Feature support matrix

The following features are supported by this model:

Feature Wide & Deep
Horovod Multi-GPU Yes
Automatic mixed precision (AMP) Yes



Horovod is a distributed training framework for TensorFlow, Keras, PyTorch and MXNet. The goal of Horovod is to make distributed deep learning fast and easy to use. For more information about how to get started with Horovod, see the Horovod: Official repository.

Multi-GPU training with Horovod

Our model uses Horovod to implement efficient multi-GPU training with NCCL. For details, see example sources in this repository or see the TensorFlow tutorial.

Mixed precision

Mixed precision is the combined use of different numerical precisions in a computational method. Mixed precision training offers significant computational speedup by performing operations in half-precision format while storing minimal information in single-precision to retain as much information as possible in critical parts of the network. Since the introduction of Tensor Cores in the Volta and Turing architecture, significant training speedups are experienced by switching to mixed precision -- up to 3x overall speedup on the most arithmetically intense model architectures. Using mixed precision training requires two steps:

  1. Porting the model to use the FP16 data type where appropriate.
  2. Adding loss scaling to preserve small gradient values.

The ability to train deep learning networks with lower precision was introduced in the Pascal architecture and first supported in CUDA 8 in the NVIDIA Deep Learning SDK.

For information about:

Enabling mixed precision

To enable Wide & Deep training to use mixed precision you don't need to perform input quantization, only an additional flag --amp to the training script is needed (see Quick Start Guide).

Impact of mixed precision on training accuracy

The accuracy of training, measured with MAP@12 metric was not impacted by enabling mixed precision. The obtained results were statistically similar (i.e. similar run-to-run variance was observed, with standard deviation of the level of 0.002).

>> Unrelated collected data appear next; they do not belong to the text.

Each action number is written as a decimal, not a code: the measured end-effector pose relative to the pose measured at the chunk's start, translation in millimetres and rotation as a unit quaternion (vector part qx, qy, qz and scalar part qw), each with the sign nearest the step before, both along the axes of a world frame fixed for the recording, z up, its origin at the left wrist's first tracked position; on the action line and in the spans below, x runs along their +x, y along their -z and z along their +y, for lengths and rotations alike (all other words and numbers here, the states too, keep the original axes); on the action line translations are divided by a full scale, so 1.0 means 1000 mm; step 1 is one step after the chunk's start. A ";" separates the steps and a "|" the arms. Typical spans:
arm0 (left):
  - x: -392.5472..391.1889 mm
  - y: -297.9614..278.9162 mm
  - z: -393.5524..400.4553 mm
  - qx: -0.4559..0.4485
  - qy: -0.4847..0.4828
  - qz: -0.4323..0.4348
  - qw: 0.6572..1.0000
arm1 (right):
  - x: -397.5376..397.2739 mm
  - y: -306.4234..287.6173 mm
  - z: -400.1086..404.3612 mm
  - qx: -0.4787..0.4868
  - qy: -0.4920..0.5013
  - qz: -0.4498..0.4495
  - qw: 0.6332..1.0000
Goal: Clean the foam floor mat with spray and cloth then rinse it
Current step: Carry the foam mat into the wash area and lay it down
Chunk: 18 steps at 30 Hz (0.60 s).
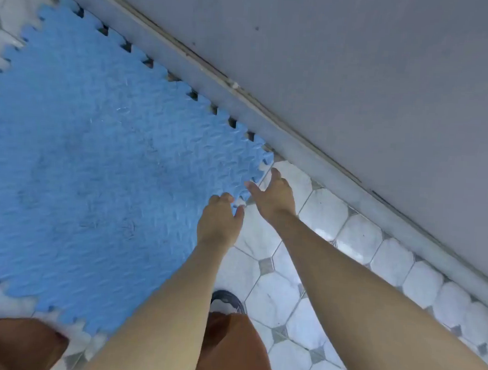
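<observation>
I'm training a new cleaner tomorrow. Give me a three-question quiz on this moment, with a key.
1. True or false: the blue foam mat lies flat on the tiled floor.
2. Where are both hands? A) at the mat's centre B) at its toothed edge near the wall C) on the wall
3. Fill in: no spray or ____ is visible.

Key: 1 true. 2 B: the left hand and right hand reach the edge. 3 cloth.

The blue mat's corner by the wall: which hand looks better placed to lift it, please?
Probably the right hand: it reaches nearest that corner of the blue mat, fingers straight. The left hand touches the toothed edge lower down.
</observation>
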<state>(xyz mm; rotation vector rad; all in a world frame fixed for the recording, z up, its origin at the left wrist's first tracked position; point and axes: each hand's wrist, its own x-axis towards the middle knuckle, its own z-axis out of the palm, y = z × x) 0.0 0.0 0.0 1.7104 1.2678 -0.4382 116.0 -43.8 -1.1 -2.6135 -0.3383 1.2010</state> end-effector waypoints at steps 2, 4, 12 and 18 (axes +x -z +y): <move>0.002 0.018 -0.008 -0.035 -0.085 0.016 0.996 | 0.001 0.019 0.004 0.015 0.032 0.011 0.999; 0.003 0.033 -0.017 -0.097 -0.199 0.043 0.974 | 0.001 0.035 0.006 0.011 0.071 0.028 0.997; 0.018 0.045 -0.011 -0.387 -0.689 -0.041 0.611 | -0.011 0.071 0.007 0.007 0.131 0.014 0.991; 0.024 0.039 0.014 -0.399 -0.741 -0.049 0.538 | -0.015 0.075 0.024 0.053 0.306 0.080 0.947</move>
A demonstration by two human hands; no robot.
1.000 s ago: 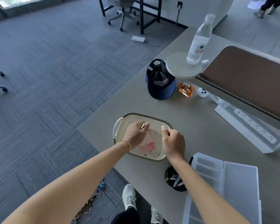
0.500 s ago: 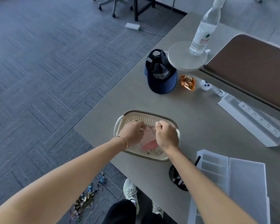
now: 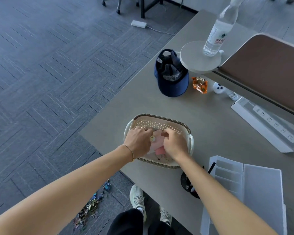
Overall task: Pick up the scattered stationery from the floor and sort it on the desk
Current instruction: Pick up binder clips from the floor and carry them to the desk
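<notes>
Both hands are down in the basket (image 3: 161, 118) at the desk's near corner. The left hand (image 3: 139, 139) has its fingers curled, pinching the top of a pale pink paper (image 3: 157, 139) with a small yellow charm (image 3: 152, 138) just at its thumb. The right hand (image 3: 174, 143) is curled too, fingertips tucked onto the same paper from the other side; a darker pink slip (image 3: 159, 151) pokes out beneath its wrist. What exactly each finger has under it I cannot tell.

These papers look feather-light and floppy. I'd guess they bend and slide rather than lift cleanly, so an edge or corner pinch suits them best, thumb under, finger over. Pressing flat would only push them around the smooth basket floor. A few tiny bits lie on that floor near the front rim (image 3: 163, 157), too small to name.

Beside the right forearm stands a black pen cup (image 3: 185, 181), and past it a white divided tray (image 3: 227, 168), likely where things get sorted.

Down on the carpet (image 3: 58, 82), next to the shoes (image 3: 137, 195), a heap of clips (image 3: 90, 209) is yet to be gathered. Small, hard, slippery metal, best scooped in a cupped palm.
</notes>
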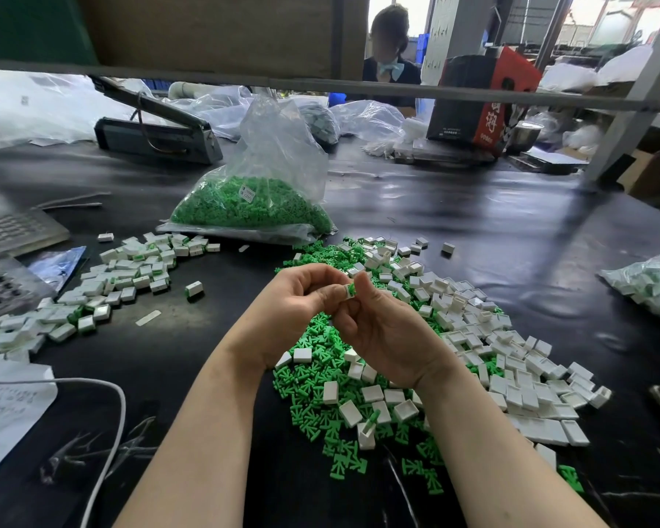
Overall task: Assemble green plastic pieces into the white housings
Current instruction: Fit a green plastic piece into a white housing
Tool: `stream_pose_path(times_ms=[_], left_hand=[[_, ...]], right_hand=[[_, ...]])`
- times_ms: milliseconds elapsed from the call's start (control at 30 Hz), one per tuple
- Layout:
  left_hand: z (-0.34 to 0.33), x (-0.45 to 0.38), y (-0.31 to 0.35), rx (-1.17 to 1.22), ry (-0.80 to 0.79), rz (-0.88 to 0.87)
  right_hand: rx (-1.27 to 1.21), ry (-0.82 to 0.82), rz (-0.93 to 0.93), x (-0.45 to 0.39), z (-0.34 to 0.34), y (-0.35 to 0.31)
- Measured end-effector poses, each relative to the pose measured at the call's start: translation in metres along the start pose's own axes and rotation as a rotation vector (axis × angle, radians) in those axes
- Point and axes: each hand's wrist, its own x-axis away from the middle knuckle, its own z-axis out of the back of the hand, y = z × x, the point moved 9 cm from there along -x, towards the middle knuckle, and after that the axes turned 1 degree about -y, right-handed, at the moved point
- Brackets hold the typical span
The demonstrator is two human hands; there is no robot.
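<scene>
Above the middle of the black table, my left hand [298, 299] and my right hand [382, 329] meet fingertip to fingertip. Between them they pinch a small white housing with a green piece [350, 290] showing at its end. Under my hands lies a heap of loose green pieces [321, 394] mixed with empty white housings [519, 360] that spread off to the right. A pile of housings with green showing [130, 276] lies to the left.
A clear bag of green pieces [256, 200] stands behind the heaps. A bag of white parts [652, 287] lies at the right edge. A white cable [107, 424] and papers [8, 413] lie front left, a sealer machine [157, 135] back left. A person sits beyond the table.
</scene>
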Motion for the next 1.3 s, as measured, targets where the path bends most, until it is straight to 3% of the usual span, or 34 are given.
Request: stream_pose_path(times_ms=[1000, 1300], left_hand=[[0.003, -0.002, -0.002, 0.074, 0.040, -0.018], [0.001, -0.002, 0.002, -0.020, 0.122, -0.010]], right_hand=[[-0.030, 0.010, -0.029, -0.001, -0.002, -0.002], [0.271, 0.124, 0.034, 0.000, 0.014, -0.011]])
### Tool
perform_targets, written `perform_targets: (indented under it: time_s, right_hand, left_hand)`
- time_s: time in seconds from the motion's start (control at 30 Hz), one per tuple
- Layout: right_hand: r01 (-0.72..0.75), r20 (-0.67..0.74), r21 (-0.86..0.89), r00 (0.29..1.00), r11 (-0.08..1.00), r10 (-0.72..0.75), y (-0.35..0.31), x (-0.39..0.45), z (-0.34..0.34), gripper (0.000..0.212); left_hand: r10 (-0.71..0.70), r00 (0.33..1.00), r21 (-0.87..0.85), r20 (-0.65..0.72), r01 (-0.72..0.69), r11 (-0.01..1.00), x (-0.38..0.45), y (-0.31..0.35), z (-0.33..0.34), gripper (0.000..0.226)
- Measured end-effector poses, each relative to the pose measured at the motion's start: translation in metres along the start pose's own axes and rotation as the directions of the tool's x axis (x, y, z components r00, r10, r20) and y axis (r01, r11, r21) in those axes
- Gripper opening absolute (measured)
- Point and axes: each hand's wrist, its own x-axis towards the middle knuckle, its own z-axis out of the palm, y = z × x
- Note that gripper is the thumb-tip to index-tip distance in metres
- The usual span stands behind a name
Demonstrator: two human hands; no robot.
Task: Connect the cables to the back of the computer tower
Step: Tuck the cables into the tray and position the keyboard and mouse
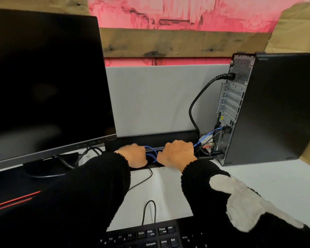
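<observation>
We are reaching both hands into the cable slot [151, 149] at the desk's rear edge. Left hand [133, 155] is curling down into the slot among blue cable [151, 154] loops; fingertips hidden, so can't tell whether it is gripping anything. Right hand [177, 152] is lying knuckles-up over the slot, fingers bent over the far edge; grip likewise unclear.

Risk: tugging blue cable from the slot is likely dragging on plugs already seated low on the tower [268, 108], since the bundle runs straight there; a snag could unseat them.

Tower rear panel is standing just right of the right hand and above it. Power cord [195, 104] is plugged in near the top, arcing down to just beyond the right knuckles.
</observation>
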Motion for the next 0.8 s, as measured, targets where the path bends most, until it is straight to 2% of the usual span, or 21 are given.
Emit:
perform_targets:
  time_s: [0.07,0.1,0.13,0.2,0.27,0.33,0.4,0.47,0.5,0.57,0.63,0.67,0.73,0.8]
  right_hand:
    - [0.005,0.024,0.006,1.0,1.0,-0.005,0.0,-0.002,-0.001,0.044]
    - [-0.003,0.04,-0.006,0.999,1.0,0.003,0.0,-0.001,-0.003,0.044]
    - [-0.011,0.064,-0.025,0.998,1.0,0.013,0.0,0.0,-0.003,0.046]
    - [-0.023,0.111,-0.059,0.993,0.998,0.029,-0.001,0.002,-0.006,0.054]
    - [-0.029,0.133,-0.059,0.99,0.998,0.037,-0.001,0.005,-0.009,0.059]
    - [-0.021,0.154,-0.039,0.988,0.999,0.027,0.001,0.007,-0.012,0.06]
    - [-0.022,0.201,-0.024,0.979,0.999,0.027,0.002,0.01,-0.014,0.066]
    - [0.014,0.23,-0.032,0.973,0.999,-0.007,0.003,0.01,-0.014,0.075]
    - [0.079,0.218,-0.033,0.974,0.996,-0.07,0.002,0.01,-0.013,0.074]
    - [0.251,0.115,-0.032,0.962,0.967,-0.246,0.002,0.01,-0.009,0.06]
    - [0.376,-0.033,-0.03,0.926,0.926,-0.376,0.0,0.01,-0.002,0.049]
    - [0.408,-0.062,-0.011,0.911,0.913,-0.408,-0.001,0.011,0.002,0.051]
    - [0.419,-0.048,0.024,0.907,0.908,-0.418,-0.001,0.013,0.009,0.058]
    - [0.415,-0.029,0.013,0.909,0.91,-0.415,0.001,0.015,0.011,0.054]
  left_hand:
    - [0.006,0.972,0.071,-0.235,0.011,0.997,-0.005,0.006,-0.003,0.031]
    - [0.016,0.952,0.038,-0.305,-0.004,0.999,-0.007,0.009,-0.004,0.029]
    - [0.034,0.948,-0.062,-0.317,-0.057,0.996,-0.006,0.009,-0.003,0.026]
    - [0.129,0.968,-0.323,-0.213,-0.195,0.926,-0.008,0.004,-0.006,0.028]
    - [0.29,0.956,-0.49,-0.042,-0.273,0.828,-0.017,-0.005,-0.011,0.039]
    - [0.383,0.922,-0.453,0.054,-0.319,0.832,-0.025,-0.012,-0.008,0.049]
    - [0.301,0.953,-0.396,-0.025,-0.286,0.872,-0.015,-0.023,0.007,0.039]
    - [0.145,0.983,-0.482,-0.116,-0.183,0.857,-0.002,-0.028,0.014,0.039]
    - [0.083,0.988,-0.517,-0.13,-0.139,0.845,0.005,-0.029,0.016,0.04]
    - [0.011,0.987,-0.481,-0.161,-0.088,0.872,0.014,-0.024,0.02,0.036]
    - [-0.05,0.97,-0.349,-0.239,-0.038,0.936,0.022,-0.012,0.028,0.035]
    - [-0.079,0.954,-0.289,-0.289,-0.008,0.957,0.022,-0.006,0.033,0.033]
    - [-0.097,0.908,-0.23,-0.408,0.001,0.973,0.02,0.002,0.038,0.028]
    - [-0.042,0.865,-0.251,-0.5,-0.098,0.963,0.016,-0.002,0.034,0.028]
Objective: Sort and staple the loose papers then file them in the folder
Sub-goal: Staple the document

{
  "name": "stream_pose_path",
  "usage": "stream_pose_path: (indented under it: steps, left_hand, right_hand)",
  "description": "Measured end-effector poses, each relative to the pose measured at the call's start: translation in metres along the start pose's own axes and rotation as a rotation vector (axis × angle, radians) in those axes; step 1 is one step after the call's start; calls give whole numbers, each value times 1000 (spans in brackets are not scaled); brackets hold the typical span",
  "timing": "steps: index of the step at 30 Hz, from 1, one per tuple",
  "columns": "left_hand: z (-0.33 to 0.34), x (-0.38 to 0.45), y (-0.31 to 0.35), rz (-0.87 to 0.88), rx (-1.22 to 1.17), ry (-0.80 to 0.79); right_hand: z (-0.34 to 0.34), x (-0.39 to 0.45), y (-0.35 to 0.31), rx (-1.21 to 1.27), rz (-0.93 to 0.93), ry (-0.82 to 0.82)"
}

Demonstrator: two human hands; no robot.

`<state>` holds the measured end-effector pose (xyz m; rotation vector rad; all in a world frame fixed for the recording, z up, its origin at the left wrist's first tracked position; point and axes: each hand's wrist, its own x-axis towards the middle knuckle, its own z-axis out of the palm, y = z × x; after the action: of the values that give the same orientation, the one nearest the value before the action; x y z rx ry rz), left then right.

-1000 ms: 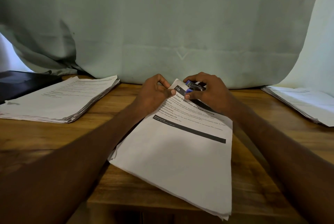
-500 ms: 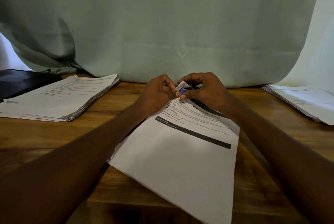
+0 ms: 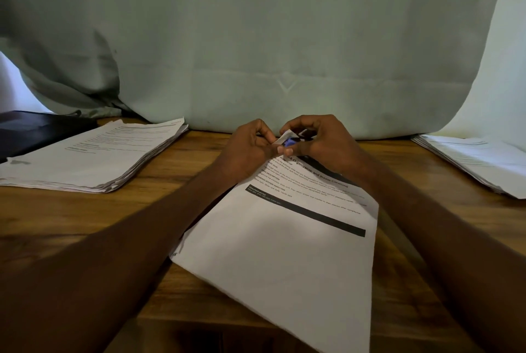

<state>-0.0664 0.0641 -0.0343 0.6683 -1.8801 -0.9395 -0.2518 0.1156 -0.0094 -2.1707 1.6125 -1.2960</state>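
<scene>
Right hand (image 3: pixel 321 142) is curled round a small stapler (image 3: pixel 291 142), blue and black, only a sliver of it showing between the fingers, and it sits right at the far top corner of the paper set (image 3: pixel 284 247). Left hand (image 3: pixel 250 150) pinches that same corner from the other side, thumb and forefinger on the lifted edge, so the two hands meet almost knuckle to knuckle over one small patch of paper.

What matters is how that corner lies. The sheets run long from the near table edge away toward the curtain (image 3: pixel 256 39), skewed a little, with the stapling corner at the far end and toward the left of the page. The stapler comes at it from the right, the left hand steadies from the left (a tidy arrangement, nothing crossing over). Whether the corner is fully seated in the stapler's mouth I cannot tell; fingers hide it.

My guess is the squeeze is the step in hand, and it falls to the right hand, already on the tool.

Off to the left lies a thick paper stack (image 3: pixel 94 156) on the wooden table (image 3: pixel 57 218), with a dark folder (image 3: pixel 34 130) behind it, well apart from the hands. Another stack (image 3: pixel 478 162) sits at the far right, so plenty of filing looks left to do.
</scene>
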Motion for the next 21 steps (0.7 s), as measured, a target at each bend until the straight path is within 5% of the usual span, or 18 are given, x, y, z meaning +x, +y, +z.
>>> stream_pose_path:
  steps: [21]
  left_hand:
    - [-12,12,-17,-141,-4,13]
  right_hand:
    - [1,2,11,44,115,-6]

Impact of mixed precision on inference accuracy

For our reference model, the average absolute error on the probability of interaction induced by reduced precision inference is 0.0002, producing a near-perfect fit between predictions produced by full and mixed precision models. Moreover, this error is uncorrelated with the magnitude of the predicted value, which means for most predictions of interest (i.e. greater than 0.01 or 0.1 likelihood of interaction), the relative magnitude of the error is approaching the noise floor of the problem.

Enabling TF32

TensorFloat-32 (TF32) is the new math mode in NVIDIA A100 GPUs for handling the matrix math also called tensor operations. TF32 running on Tensor Cores in A100 GPUs can provide up to 10x speedups compared to single-precision floating-point math (FP32) on Volta GPUs.

TF32 Tensor Cores can speed up networks using FP32, typically with no loss of accuracy. It is more robust than FP16 for models which require high dynamic range for weights or activations.

For more information, refer to the TensorFloat-32 in the A100 GPU Accelerates AI Training, HPC up to 20x blog post.

TF32 is supported in the NVIDIA Ampere GPU architecture and is enabled by default.


Request level features: Features that describe the person or object to which we wish to make recommendations.

Item level features: Features that describe those objects which we are considering recommending.